1/14/2020
GDP for Data Science
In the last post, we used types to record interesting properties of the terms in our program. Equivalently, from a function’s perspective, we used types to encode preconditions on the arguments to a function, letting the compiler reject misuse of the algorithm it implements. Such misuse constitutes a mistake at the conceptual or domain level, and ruling out error classes at this level of abstraction can be very strong evidence for the correctness of a program.
We finally reached an impasse when we needed to start juggling proofs of multiple properties of a term. Recall the given example:
If each precondition proof is recorded with a
newtypewrapper, then code which consumes terms carrying these proofs needs to know exactly which proofs to expect and the order in which to unwrap them.
Here’s how that might look in code:
module MyDataScienceLib
( Normalized, normalize
, NoMissingVals, dropMissingVals, fillMissingVals
) where
-- A couple properties of dataframes, with the signatures of
-- potential smart constructors
newtype Normalized df = UnsafeNormalized df
normalize :: df -> Normalized df
newtype NoMissingVals df = UnsafeNoMissingVals df
dropMissingVals :: df -> NoMissingVals df
fillMissingVals :: df -> NoMissingVals df
A library user can now construct a preprocessing pipeline from these elements:
import MyDataScienceLib
pipeline = do
df <- readCSV "my_data.csv"
return (normalize (fillMissingVals df))
Unfortunately, this doesn’t compile. normalize wanted a df, but
we gave it a NoMissingVals df. We have to unwrap the df from
NoMissingVals. Let’s assume we have a function for doing this
called coerce:
pipeline = do
df <- readCSV "my_data.csv"
let df_nomissing = fillMissingVals
return (normalize (coerce df_nomissing))
(Morally, the type of the dataframe from pipeline is Normalized (NoMissingVals df)).
Even with just two steps in our pipeline, we already see how cumbersome this framework is.

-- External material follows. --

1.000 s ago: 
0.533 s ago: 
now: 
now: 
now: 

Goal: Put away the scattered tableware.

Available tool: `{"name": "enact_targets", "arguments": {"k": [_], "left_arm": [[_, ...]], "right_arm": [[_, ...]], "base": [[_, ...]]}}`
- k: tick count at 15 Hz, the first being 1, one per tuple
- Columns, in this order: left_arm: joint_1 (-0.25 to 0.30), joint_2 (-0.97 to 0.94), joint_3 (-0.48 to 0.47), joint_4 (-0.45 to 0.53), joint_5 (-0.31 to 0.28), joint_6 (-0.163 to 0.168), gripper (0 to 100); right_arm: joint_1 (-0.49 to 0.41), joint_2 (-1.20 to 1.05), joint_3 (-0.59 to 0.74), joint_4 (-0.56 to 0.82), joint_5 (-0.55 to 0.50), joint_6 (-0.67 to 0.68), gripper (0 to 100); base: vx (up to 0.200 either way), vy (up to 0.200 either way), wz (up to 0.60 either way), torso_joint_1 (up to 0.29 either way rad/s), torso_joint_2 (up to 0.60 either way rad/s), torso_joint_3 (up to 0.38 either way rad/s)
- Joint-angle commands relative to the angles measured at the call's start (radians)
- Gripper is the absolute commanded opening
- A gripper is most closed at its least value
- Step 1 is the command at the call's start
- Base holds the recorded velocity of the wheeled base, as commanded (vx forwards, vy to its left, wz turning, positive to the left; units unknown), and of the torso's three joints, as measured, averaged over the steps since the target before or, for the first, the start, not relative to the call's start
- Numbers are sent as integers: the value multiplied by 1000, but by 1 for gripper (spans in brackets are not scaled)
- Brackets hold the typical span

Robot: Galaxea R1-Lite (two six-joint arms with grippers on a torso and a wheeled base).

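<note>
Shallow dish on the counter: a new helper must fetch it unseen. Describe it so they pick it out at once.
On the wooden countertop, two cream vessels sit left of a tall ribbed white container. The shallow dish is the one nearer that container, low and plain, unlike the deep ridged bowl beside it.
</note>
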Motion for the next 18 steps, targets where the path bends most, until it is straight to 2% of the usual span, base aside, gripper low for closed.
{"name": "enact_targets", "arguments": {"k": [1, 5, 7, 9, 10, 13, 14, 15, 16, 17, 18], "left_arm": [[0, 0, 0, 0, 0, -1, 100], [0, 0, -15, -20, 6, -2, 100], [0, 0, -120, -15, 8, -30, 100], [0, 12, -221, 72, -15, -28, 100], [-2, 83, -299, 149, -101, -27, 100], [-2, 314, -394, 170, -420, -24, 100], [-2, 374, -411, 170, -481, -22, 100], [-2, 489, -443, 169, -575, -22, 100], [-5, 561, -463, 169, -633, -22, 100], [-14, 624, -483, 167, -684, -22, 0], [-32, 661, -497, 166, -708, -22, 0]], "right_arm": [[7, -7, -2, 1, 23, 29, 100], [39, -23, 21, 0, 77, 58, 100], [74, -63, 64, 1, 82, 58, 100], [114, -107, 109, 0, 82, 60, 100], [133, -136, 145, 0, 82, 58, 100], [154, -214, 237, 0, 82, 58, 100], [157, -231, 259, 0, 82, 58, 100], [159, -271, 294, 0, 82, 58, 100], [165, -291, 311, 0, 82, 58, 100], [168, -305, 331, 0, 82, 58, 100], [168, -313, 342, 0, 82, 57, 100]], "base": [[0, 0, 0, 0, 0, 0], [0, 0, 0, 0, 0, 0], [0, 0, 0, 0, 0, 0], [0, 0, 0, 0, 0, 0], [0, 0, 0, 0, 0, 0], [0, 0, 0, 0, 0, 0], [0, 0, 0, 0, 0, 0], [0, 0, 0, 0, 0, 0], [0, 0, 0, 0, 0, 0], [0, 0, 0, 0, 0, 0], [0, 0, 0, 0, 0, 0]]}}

The problems compound when we want to use library functions which examine these properties. Consider the following machine learning module from the library we’re building:
kmeans :: Int -> Normalized df -> [cluster]
kmeans k df = ...
id3DecisionTree :: NoMissingVals df -> DecisionTree label
id3DecisionTree df = ...
As a user, it isn’t obvious by any means how we should massage the type of our preprocessed dataframe to “pick out” the particular precondition each of these algorithms is asking for proof of. This renders the library practically unusable.
Enter GDP proper.
Ghosts of Departed Proofs
At this point, I’d encourage anyone with half an hour on their hands to go read the paper for context. To borrow the summary from the last post (which borrowed it from the paper):
[GDP is] based on the following observation: sophisticated preconditions can be encoded in Haskell’s type system with no run-time overhead, by using proofs that inhabit phantom type parameters attached to
newtypewrappers. The user expresses correctness arguments by constructing proofs to inhabit these phantom types.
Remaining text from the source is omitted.